Is there a tradeoff between growth and security?

I’m back in the office on what is shaping up to be an extremely slow news day, which is why I find myself reading things like a little Q&A with economist Raghuram Rajan on the WSJ’s Real Time Economics blog. Here’s one of the Qs the resulting A:

How do you expect the U.S. model of capitalism to change as a result of the crisis? Can it regain its credibility?

Given the other models that we’ve tried in the past, this one seems to work pretty well. It’s sort of like democracy — the greatest good to the greatest number of people.

The question is how you get the benefits without the excess volatility that’s now in the system. I think that’s what we will tackle over the years. We are going to question whether we need a better safety net, we are going to question whether finance should be as risky as it has been.

We may well want to choose more safety and less risk, but we should go into it with open eyes. We can’t have the dynamism and at the same time expect a lot more security.

This sounds reasonable. There must be a tradeoff between dynamism and security, right? It just makes economic sense.
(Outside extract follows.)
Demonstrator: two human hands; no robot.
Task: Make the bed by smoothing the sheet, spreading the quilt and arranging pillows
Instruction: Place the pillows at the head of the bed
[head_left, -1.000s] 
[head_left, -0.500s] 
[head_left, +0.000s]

Except that, you know, the greatest run of economic growth this nation has ever experienced took place from the 1940s through the 1960s, a period during which the welfare state grew and grew. And the financial innovation and dynamism of the past few decades has brought only modest rewards for most American families (measured by median household incomes).

I’m not saying there’s no tradeoff at all. Just that it’s complicated, and that there are probably some methods of providing economic security (a well-run universal health care or pension system, say) that could lead to increased economic dynamism because they encourage people to make riskier job choices.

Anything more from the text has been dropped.